故意にでは無いが、一ノ瀬くんと同じテーブルで食べることは、あまりしなかった。
するとそこに、1人の男が相席して来る。
「陽裕くん、ここ座っていいかな」
言わずもがな、世良さんだ。
「…どうぞ」
つい最近、この男については一ノ瀬くんから注意を受けたばかりだ。俺は警戒して世良さんと接する。
「俺、別のところ行きます」
俺は立ち上がろうと、腰を上げた。
幸い、空いてるテーブルは他にもある。最悪女性の中に座ることになるかもしれないが、世良さんと一緒になるくらいならそっちの方がマシだ。
しかし、それは世良さんに止められる。
「待ってよ」
世良さんに腕を掴まれそうになって、咄嗟に俺は後退った。だが、後ろには椅子があったので、それが倒れる音が食堂内に煩く響く。
「触らないで、ください……!」
警戒心丸出しで言い放つが、世良さんは少しも表情を変えない。
「そんなこと言わないでよ」
まるでお面でも貼り付けたような笑顔に、俺は更に嫌悪感を増す。この人は、俺が嫌がるのを分かって触ってくるのだろうか。
「もう、俺に構わないでください!」
周りの視線など気にしていられなかった。
早くこの人から離れたい。そればかりが脳内を支配する。
俺は椅子を元に戻し、早足でその場を去った。
「……へぇ」
その後で、郁弥はテーブルに着く。
「そんなに拒絶されちゃうと、増々手に入れたくなるねぇ、陽裕くん」
▽ ▽ ▽
自分の部署に戻った俺は、深い溜息を吐いてデスクに座った。
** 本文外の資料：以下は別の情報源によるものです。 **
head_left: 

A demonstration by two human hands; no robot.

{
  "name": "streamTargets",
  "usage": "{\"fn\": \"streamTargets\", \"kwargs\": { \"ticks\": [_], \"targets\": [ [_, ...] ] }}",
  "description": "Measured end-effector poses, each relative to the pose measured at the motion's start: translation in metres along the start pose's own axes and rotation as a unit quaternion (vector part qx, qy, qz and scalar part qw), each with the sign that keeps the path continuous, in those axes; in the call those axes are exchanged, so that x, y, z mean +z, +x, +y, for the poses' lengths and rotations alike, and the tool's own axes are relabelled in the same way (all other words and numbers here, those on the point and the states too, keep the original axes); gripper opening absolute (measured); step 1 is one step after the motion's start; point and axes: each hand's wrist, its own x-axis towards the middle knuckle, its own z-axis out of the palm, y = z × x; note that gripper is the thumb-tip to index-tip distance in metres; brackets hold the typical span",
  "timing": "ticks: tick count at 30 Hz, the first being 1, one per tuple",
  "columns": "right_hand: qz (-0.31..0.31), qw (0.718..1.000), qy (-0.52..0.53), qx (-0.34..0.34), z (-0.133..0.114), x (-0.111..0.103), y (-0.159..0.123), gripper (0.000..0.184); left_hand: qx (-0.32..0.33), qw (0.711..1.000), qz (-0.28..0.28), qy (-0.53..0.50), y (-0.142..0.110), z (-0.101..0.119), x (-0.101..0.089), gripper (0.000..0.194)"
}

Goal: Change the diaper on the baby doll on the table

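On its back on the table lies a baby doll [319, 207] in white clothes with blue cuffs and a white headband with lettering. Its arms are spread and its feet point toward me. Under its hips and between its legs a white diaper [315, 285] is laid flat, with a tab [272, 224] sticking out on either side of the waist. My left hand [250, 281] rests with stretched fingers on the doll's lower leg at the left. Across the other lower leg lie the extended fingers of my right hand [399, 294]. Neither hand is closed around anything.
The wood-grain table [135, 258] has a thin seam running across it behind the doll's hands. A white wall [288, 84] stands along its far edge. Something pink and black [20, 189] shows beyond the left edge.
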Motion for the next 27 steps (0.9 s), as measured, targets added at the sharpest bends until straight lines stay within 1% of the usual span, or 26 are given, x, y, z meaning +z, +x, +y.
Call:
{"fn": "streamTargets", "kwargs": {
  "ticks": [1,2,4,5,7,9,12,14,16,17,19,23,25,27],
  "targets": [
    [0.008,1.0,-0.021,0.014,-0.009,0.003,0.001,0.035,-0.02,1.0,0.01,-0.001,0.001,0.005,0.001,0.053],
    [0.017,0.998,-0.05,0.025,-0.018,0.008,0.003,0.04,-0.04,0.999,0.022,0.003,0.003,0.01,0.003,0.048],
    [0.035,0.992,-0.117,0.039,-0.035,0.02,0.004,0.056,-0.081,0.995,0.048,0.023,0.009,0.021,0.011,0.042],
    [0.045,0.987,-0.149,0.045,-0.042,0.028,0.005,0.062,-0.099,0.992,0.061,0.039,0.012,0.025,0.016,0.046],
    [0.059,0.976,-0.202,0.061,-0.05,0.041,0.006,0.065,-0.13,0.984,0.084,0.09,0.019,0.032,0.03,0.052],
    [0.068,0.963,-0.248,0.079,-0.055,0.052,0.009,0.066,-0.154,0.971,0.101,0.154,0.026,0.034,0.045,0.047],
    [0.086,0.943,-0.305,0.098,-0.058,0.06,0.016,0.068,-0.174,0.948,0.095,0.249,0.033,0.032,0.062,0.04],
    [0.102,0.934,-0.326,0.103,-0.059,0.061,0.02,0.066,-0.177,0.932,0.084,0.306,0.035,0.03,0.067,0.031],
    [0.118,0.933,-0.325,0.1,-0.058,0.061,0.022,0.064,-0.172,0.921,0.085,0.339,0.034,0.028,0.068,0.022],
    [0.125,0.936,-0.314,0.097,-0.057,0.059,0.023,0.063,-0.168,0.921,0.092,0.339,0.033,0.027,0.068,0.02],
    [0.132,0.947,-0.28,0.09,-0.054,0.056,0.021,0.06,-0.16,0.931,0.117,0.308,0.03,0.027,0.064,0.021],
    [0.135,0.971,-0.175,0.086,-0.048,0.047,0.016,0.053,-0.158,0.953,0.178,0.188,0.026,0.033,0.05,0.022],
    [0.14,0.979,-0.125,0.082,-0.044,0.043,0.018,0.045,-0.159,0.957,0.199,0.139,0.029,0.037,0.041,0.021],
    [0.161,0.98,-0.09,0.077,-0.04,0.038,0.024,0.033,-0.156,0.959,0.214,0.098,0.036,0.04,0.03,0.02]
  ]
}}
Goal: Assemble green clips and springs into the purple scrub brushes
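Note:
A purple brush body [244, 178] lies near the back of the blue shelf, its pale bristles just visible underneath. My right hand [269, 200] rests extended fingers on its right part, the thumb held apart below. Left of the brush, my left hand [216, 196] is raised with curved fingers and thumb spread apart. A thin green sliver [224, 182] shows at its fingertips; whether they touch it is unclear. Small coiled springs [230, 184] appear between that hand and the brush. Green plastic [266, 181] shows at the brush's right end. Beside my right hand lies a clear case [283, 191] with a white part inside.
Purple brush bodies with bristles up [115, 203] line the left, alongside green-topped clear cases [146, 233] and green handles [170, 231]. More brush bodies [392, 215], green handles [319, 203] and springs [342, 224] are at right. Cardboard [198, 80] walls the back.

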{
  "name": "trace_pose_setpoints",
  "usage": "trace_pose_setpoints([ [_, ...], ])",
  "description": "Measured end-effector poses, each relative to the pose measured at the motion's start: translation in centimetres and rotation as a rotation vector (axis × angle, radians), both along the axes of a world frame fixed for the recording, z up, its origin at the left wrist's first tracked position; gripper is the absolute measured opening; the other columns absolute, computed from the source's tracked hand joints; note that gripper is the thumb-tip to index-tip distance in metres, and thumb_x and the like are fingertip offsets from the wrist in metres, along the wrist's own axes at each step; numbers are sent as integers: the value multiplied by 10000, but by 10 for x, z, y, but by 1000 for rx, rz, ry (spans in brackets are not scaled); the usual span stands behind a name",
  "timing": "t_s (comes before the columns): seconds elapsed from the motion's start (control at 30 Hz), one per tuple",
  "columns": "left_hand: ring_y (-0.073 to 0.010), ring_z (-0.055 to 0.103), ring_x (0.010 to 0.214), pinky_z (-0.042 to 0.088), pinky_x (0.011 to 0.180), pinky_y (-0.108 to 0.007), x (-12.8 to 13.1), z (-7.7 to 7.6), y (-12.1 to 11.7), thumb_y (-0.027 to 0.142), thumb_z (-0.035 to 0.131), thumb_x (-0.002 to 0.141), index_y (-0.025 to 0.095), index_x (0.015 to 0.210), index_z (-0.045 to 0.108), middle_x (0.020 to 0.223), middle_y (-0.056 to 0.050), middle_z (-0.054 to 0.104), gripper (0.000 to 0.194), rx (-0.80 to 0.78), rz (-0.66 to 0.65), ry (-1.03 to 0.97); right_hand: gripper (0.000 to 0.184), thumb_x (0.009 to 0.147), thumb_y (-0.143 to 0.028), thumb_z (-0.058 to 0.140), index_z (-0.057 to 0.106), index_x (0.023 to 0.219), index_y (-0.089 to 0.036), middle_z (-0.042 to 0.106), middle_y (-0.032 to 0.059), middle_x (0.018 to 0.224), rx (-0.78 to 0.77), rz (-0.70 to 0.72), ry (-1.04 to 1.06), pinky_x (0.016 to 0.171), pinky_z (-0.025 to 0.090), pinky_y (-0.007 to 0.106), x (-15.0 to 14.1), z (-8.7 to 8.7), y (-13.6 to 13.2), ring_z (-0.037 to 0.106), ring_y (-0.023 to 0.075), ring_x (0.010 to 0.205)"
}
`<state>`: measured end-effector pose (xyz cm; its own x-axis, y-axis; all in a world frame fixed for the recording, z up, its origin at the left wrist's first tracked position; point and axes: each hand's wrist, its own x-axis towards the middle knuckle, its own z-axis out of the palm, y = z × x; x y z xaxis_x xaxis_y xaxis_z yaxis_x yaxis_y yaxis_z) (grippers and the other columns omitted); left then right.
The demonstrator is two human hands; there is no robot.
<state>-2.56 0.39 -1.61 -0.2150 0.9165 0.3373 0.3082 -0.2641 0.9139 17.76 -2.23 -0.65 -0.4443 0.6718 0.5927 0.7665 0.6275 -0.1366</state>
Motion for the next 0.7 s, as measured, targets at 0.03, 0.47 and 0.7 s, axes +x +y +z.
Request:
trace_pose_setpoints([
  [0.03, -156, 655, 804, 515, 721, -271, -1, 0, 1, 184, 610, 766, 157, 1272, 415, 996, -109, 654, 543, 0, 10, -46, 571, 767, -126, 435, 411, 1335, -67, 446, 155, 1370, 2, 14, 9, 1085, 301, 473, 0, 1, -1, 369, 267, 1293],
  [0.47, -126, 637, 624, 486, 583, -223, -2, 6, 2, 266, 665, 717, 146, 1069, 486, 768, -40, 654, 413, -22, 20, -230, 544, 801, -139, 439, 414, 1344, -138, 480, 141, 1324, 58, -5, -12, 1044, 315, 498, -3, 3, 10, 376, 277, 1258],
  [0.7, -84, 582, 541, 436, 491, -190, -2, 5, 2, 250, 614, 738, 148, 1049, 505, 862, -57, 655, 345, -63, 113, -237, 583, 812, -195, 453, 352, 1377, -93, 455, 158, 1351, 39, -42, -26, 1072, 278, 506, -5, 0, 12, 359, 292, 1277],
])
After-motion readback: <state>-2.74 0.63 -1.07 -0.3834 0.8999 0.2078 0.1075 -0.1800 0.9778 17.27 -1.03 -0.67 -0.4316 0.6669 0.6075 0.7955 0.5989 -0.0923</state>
隣では、一ノ瀬くんがミネラルウォーターを飲んでいる。
「…どうしたんですか」
ペットボトルのキャップを締め、聞いてくる。
大したことではないけど、世良さんのことだから言った方がいいだろうか。
「世良さんが、食堂に……てか俺の隣に来たんです」
「え?大丈夫でしたか?何もされていませんか」
だが、一ノ瀬くんは思いの外心配してくれる。
「とりあえずは……」
なんて言うけど、この短期間であんなに接近されたら、手を出されるのも時間の問題な気がする。